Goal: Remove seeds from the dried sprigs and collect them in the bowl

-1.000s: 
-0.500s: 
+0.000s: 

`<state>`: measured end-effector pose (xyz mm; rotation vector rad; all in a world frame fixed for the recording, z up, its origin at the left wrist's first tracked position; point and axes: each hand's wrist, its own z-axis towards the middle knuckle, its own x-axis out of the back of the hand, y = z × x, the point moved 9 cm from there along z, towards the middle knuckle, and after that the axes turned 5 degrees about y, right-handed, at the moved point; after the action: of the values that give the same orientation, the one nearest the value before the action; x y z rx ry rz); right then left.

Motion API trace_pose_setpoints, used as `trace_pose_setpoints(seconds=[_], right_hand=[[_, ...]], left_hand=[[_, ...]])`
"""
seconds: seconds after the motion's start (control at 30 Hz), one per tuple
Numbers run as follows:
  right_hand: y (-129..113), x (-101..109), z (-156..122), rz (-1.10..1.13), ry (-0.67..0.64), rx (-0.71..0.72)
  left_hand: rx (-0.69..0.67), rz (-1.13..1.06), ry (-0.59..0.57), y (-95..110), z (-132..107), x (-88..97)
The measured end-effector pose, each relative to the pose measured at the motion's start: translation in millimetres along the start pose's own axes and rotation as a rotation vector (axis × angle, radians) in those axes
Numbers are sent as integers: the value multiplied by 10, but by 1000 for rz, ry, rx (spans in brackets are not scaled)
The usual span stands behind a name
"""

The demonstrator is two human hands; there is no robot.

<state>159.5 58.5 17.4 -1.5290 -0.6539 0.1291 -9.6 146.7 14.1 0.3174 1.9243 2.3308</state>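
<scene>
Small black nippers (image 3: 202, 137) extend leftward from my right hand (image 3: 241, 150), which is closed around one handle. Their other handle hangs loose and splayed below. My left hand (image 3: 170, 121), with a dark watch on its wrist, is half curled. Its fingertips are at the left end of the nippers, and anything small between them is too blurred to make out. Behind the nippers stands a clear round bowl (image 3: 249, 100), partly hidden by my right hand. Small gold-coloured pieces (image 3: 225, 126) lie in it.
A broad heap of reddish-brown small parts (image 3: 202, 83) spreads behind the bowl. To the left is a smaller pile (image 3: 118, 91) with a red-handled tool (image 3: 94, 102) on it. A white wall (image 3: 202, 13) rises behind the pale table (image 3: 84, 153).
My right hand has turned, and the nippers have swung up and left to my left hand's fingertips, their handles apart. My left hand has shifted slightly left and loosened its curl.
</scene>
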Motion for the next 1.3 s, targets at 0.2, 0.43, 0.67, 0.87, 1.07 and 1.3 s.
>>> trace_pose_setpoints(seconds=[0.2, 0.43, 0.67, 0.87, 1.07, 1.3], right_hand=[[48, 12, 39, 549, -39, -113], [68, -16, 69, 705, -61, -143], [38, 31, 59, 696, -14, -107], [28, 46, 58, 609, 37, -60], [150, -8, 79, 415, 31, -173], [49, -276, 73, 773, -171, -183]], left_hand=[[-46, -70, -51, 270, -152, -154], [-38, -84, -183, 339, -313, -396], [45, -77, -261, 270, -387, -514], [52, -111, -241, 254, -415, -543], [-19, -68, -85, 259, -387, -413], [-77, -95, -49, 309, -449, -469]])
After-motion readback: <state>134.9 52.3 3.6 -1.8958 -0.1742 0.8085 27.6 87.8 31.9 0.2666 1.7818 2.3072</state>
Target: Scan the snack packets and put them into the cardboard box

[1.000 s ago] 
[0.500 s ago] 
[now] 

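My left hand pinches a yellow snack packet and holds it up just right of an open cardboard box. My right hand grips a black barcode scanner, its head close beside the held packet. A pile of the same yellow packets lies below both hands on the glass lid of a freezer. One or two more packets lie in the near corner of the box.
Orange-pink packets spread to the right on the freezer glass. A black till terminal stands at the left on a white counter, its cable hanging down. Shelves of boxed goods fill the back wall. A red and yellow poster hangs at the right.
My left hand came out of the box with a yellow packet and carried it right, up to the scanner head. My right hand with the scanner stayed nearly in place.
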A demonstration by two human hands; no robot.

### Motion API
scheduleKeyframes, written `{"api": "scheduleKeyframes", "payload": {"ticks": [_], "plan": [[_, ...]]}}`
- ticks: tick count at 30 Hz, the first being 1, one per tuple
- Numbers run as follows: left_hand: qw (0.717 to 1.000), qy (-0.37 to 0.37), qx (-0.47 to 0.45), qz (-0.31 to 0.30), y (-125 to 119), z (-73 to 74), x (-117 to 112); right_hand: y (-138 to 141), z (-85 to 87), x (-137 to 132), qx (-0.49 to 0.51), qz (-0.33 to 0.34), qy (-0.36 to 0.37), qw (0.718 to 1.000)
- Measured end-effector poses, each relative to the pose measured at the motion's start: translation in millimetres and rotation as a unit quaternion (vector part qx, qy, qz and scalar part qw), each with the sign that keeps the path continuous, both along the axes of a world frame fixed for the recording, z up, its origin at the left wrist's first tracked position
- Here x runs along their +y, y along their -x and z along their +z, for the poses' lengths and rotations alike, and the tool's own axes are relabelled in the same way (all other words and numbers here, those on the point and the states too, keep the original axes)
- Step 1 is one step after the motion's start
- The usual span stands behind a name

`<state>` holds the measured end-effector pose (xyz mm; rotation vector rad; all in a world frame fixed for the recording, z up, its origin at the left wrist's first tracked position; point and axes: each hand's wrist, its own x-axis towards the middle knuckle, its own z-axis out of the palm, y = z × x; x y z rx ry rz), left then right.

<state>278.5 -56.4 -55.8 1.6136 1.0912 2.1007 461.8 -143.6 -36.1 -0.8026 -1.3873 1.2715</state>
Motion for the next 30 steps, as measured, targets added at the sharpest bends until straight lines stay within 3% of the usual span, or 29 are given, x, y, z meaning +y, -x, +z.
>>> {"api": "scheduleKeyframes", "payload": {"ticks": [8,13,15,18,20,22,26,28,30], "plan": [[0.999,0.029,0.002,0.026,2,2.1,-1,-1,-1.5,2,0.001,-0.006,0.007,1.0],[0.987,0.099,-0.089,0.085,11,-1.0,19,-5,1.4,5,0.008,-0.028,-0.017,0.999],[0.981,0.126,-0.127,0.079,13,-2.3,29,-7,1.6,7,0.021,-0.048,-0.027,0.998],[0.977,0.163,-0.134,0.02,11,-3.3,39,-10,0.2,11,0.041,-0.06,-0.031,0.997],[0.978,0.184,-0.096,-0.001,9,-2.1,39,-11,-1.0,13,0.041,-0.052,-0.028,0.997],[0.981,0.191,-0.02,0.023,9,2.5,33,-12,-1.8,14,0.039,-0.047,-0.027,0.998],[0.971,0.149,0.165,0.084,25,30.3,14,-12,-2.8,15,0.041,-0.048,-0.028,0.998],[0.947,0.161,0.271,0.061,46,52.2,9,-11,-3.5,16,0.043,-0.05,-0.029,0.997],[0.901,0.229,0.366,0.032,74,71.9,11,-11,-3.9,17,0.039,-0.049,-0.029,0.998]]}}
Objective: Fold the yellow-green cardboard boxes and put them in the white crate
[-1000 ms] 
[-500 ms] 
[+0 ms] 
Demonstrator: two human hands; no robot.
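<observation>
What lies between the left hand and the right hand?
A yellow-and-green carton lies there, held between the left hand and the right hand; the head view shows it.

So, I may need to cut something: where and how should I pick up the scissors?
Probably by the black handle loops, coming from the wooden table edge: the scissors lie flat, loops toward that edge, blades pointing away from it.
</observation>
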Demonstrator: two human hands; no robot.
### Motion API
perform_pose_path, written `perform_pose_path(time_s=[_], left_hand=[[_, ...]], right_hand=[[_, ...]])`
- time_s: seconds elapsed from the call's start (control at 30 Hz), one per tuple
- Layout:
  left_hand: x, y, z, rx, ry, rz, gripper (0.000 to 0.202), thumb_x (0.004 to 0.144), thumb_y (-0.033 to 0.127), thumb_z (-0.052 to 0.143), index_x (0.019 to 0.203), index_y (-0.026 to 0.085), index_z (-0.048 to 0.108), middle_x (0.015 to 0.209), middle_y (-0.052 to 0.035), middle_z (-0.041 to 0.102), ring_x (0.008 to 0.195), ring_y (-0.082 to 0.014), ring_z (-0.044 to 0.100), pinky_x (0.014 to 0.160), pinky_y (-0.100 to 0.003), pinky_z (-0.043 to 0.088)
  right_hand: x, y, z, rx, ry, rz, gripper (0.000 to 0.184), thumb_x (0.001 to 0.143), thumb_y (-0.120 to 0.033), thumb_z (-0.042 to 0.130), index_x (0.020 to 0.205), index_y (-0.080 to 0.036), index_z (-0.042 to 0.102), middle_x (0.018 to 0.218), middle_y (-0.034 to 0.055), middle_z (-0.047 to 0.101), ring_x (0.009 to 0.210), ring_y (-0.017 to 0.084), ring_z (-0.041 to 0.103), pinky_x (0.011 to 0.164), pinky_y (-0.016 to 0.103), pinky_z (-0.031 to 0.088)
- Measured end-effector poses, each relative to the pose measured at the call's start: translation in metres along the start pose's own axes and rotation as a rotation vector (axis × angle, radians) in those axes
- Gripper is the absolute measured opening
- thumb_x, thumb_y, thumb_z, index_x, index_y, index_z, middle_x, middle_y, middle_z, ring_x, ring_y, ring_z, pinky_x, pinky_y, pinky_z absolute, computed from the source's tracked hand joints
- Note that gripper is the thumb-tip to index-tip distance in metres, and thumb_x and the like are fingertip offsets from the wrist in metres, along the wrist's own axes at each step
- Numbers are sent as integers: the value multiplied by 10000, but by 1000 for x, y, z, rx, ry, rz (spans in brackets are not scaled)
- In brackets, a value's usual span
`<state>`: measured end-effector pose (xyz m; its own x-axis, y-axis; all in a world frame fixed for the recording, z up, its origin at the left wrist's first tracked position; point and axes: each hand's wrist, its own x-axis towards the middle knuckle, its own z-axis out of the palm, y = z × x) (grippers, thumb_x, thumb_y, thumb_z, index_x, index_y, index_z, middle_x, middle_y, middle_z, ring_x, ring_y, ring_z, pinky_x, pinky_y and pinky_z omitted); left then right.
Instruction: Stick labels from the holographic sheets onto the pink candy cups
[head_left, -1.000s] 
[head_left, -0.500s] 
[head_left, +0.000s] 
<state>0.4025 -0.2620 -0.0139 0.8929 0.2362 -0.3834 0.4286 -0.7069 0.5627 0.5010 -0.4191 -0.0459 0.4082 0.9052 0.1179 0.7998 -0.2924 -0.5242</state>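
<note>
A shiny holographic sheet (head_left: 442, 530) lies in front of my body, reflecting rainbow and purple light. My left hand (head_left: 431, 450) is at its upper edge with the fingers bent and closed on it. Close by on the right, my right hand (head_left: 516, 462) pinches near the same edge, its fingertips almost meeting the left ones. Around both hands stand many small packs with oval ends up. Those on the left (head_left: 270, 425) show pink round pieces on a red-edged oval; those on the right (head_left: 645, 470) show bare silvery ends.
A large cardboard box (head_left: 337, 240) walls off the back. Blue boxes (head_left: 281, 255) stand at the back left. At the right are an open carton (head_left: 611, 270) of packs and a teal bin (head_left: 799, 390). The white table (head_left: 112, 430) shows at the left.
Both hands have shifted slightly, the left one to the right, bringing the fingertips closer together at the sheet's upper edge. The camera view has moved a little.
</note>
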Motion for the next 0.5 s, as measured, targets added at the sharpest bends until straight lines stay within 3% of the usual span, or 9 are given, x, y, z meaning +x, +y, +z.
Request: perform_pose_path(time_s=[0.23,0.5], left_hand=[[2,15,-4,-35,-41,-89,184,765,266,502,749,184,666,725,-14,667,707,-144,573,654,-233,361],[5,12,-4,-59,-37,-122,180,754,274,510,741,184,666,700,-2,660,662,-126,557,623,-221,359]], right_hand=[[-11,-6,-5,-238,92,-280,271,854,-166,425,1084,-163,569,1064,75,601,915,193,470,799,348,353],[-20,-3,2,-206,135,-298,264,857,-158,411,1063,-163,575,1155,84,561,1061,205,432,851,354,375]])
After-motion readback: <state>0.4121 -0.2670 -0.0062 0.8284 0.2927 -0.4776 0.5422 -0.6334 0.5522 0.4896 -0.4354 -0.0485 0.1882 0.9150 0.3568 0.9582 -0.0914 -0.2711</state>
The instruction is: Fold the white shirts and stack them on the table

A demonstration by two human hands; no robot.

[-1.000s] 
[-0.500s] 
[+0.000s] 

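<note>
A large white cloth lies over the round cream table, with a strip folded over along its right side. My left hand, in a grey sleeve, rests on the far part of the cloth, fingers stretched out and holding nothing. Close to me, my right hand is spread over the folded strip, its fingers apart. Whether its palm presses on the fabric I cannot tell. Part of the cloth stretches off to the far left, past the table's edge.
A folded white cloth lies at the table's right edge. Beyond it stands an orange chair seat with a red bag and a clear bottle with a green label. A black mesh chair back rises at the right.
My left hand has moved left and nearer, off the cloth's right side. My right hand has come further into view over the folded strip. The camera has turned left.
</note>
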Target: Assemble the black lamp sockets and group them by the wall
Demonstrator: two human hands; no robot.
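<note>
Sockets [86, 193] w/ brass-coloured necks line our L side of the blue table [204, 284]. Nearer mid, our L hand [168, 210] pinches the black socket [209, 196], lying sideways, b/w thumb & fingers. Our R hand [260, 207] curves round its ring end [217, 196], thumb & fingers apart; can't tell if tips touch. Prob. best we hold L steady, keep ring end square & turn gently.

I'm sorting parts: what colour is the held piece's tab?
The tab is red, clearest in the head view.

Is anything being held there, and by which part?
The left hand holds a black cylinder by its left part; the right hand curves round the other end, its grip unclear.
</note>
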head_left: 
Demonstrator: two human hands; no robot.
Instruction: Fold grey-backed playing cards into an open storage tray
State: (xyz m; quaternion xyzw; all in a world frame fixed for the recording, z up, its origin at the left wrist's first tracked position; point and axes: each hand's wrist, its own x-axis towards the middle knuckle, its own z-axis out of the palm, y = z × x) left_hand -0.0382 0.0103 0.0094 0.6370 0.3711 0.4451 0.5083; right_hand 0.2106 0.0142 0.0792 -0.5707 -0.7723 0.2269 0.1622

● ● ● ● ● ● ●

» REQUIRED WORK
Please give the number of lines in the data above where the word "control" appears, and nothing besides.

» EXERCISE RESULT
2